Prove Logs on Blockchain with Go and ProvenDB

Published in

ProvenDB

10 min readJul 22, 2019

Photo of my drone over Lake Tyrrell, Victoria, Australia

Logs from a system are used to report what has happened on that system over time. As the importance of a system grows, so does its logs. For example, if a system handles privileged access to some very important data, its access logs could be used to audit who has accessed what and when. Other examples would be the logs of a flying system, a life-support system or a delivery robot, where their logs are critical to their domain-specific behaviors, and a way to keep them safe in a tamper-proof manner and enable future examinations is much needed. Blockchain is a fast-growing distributed technology that enables us to prove the existence of digital assets without a central authority. Public chains, such as Bitcoin and Ethereum, are popular blockchains with nodes widely distributed across the globe, where their transaction histories are highly unlikely to be manipulated by any particular individuals or organizations, so information posted on them can be viewed as an immutable ground truth. With this in mind, we can leverage Blockchain to store and verify those system logs for us¹ ².
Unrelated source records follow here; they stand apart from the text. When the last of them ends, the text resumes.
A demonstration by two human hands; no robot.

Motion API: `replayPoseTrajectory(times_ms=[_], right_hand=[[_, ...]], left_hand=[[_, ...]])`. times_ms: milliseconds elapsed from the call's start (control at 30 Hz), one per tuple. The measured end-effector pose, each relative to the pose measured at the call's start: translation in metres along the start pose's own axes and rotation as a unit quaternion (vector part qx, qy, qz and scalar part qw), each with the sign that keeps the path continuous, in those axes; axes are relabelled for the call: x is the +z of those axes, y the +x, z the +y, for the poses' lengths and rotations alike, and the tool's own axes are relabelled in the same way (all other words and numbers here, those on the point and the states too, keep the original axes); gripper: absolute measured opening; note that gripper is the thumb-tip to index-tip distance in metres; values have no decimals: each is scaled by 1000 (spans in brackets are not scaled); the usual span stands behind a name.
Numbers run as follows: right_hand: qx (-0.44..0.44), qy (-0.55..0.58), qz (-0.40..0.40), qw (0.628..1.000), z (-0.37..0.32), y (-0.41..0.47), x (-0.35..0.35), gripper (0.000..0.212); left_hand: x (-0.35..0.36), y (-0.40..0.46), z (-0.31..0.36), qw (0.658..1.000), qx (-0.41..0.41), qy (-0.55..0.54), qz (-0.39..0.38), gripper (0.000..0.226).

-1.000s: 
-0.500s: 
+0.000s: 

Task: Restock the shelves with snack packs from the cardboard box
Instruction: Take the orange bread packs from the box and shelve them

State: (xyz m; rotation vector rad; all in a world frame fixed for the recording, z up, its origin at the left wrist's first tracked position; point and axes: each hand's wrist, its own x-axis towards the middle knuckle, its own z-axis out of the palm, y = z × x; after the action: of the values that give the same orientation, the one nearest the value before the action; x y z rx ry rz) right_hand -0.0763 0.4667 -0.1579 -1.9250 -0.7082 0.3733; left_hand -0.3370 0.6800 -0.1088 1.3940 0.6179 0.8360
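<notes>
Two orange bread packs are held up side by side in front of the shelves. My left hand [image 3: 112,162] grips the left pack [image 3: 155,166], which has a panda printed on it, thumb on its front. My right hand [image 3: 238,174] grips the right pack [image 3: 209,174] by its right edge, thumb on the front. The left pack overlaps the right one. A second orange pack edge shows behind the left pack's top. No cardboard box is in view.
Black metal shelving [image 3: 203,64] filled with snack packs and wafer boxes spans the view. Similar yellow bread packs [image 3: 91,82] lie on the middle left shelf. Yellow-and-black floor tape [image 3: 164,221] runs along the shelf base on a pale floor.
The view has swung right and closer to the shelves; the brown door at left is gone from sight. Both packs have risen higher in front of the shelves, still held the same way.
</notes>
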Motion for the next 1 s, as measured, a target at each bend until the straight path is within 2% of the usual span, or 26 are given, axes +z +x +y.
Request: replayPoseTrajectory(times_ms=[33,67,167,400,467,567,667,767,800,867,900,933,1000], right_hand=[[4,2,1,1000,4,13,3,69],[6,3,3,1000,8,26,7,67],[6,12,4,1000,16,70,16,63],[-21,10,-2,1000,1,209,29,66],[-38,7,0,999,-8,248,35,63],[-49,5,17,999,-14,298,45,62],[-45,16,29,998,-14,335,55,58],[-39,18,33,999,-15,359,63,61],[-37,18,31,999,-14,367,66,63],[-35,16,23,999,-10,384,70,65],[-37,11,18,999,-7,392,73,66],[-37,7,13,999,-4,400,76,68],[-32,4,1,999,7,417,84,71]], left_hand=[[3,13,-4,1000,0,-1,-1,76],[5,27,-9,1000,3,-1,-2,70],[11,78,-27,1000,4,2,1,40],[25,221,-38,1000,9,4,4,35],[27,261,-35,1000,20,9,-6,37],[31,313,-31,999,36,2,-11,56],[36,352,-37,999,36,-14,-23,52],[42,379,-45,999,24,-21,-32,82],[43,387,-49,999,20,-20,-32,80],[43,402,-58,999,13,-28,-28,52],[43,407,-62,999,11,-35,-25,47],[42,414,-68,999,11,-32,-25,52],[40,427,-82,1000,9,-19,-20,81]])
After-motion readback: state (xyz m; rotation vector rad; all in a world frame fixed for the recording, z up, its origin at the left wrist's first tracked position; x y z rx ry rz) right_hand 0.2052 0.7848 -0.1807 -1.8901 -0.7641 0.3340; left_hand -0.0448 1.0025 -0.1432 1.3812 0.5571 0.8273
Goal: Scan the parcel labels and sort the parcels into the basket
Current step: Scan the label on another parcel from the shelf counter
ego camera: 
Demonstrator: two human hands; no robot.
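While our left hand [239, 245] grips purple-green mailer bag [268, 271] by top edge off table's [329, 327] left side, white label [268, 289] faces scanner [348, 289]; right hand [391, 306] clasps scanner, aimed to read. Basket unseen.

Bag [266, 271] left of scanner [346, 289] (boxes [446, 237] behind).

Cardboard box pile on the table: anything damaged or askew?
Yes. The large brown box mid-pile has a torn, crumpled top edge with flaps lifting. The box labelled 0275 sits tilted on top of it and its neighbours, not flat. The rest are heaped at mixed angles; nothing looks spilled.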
However, the cost and throughput of posting information on Bitcoin or Ethereum simply make it unfeasible. But, this is where ProvenDB kicks in, which acts as an adaptive layer between your traditional MongoDB and the Blockchain you want to use. Instead of posting logs directly to a Blockchain, we can post them to a ProvenDB service, which will take care of the rest. In this article, I am going to show you how we can use Golang, MongoDB Go Driver and ProvenDB to build a simple yet performant logging service, called ProvenLogs, that can continuously prove your system logs on a Blockchain (Bitcoin) so that their ownership and existence can be verified. Its full source code is available on GitHub and under MIT license. Please feel free to use it in your application in any way, and leave us a comment about your amazing work that we are really keen to know about.

Architecture

ProvenLogs acts as an adaptive layer between your application logs and Bitcoin. It has three components: Parser, Batcher and Verifier (figure 1). The Parser receives logs from stdin and parses each line as a log entry. Each log entry will be stored in ProvenDB as a document, which can be queried and verified independently later on. Upon receiving logs, the Parser will immediately echo the same logs back to stdout as well as pushing them to the Batcher for further processing. In this way, your app will behave exactly the same before and after adding ProvenLogs, but with its logs continuously being proved to Bitcoin in the background. The Batcher batches log entries up to a predefined size and time interval. At the end of each batch, the Batcher will sign the batch with a private key p1 using RSA, and store the signature in the last log entry of the batch. In this way, the batch’s integrity and ownership info are embedded into the batch data itself, and once that last log entry of the batch is verified by Bitcoin, the whole batch’s integrity and ownership are also verified, because there is no way the batch data or ownership can be tampered without changing the batch’s signature. Finally, the Batcher will load the batch into ProvenDB and submit a version proof (figure 2), which proves that all log batches belonging to that version exist on the Bitcoin’s Blockchain at that version’s timestamp.

Figure 2: The Theory Behind ProvenLogs and ProvenDB

ProvenLogs creates a new version for each batch, and ProvenDB’s version starts at 1. Therefore, in figure 2, the batch m will have version m+1 and the batch m+1 will have version m+2 and so forth. The version m+1 verifies that batch m existed at version m+1’s timestamp t_m+1, and version m+2 verifies that batch m+1 existed at version m+2’s timestamp t_m+2 and so forth. This can be used to assert that all log entries in batch m is certainly created before t_m+1 by the owner of p1 and so forth.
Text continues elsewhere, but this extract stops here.